Important ideas: independence, degrees of freedom, goodness of fit, odds ratio

Consider the 2 datasets linked from my website:

A) Occupation by Race, USA 2000

 Race White Non White Occupational Class Other 42,012 7,146 White Collar 17,216 2,361

and

B) Intermarriage, LA 1990

 Wives Husbands: NH Black Mexican Other Hisp All Others NH White Non Hisp Black 4074 63 32 42 215 Mexican 25 3947 143 95 1009 Other Hispanic 16 132 239 18 304 All Others 19 78 18 1022 360 Non Hisp White 103 1156 373 492 28453

1) For dataset A, calculate the log odds ratio and the standard error of the log odds ratio, using Excel.  Is the log odds ratio significantly different from zero?  What does that mean about the association between race and occupational class in America?  Besides the statistical significance of the log odds ratio, do you think the magnitude of the effect is a large enough to be potentially socially significant effect, or not?

2) For dataset A, how is the log odds ratio for non-White representation in the White collar sector related to the log odds ratio for White representation in the White collar sector?

3) For BOTH dataset A and B, use excel to generate the 'Independence' Model.  Without using any statistics, how close do you think the "independence" model is to the actual data for A and B? (any reasonable opinion is fine here).

4) When non statisticians talk about over representation, and under representation, they frequently talk in terms of observed and expected percentages.  Use the 'Independence Model' (see Question 3) to generate expected percentage of non-Whites, and Whites in White Collar jobs.  Then divide observed percentage by the expected percentage to get a crude measure of over or under-representation.  How can you compare the measure for Whites and non-Whites?  Can you think of any reasons why this method is less satisfactory than the odds ratio method?

5) Use Stata to generate the "Independence" model for both datasets A and B.  How many terms are in the model?  How many degrees of freedom are in the likelihood ratio chi-square test (Stata option poisgof after you have run the poisson regression).  What does the likelihood ratio chi-square test tell you about how well the 'independence' model fits the data?  Now use the tabulate command, with the lrchi2 option (and don't forget to use the weights as in [fweight=count].  How do these two measures of independence compare?

6) Using Excel and dataset A, find the log odds ratio of White representation in White Collar jobs, from the predicted values of the Independence model (see Question 3).  How do you interpret this?

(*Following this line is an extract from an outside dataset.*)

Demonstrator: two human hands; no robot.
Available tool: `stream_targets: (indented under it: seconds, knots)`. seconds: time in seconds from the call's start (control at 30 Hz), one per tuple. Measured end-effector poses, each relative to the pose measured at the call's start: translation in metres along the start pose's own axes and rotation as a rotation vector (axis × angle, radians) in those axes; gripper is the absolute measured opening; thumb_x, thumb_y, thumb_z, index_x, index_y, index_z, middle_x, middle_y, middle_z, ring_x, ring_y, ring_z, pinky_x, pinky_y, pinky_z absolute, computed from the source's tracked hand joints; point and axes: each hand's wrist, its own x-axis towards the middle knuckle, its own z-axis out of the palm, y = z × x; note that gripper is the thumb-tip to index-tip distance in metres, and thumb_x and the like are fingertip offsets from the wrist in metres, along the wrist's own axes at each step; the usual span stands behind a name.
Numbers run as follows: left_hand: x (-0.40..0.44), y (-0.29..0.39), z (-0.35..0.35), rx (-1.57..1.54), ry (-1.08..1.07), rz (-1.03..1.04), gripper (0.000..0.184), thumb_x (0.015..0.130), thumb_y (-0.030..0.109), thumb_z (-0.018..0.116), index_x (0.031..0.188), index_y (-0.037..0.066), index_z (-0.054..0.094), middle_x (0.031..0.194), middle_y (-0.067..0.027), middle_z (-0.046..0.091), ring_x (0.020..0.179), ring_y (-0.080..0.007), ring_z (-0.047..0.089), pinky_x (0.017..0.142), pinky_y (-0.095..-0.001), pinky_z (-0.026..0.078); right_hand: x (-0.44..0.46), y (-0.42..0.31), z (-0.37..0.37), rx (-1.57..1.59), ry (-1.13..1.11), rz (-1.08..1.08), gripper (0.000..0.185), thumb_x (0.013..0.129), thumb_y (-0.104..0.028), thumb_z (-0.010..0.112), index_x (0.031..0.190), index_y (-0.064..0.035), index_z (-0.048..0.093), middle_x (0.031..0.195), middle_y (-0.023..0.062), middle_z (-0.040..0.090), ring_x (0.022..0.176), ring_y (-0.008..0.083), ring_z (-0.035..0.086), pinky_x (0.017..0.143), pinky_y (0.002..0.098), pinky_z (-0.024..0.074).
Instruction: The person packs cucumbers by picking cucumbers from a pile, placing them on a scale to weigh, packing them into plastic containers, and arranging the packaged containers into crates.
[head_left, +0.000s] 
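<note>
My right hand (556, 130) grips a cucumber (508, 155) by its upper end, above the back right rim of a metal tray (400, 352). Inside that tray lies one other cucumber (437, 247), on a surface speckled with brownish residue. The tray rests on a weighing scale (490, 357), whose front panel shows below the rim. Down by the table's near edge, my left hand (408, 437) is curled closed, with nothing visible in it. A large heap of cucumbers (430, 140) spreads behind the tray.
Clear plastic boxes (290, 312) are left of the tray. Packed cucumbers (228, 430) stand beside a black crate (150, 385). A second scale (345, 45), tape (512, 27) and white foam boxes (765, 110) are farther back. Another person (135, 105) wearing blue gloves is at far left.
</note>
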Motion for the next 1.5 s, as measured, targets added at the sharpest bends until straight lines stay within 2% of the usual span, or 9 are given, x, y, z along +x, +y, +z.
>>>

7) Use Stata to generate the 'saturated' model for dataset A, which is simply the "Independence" model plus one additional term.  How many terms are in the model?  How many degrees of freedom are in the likelihood ratio chi-square test?  What is the value and standard error of the new interaction term?  How do these values compare to what you calculated by hand in question 1? Use the predict command in Stata to generate predicted values from this model. How do the predicted values compare to the actual data? Explain why the predicted values fit the actual data so well.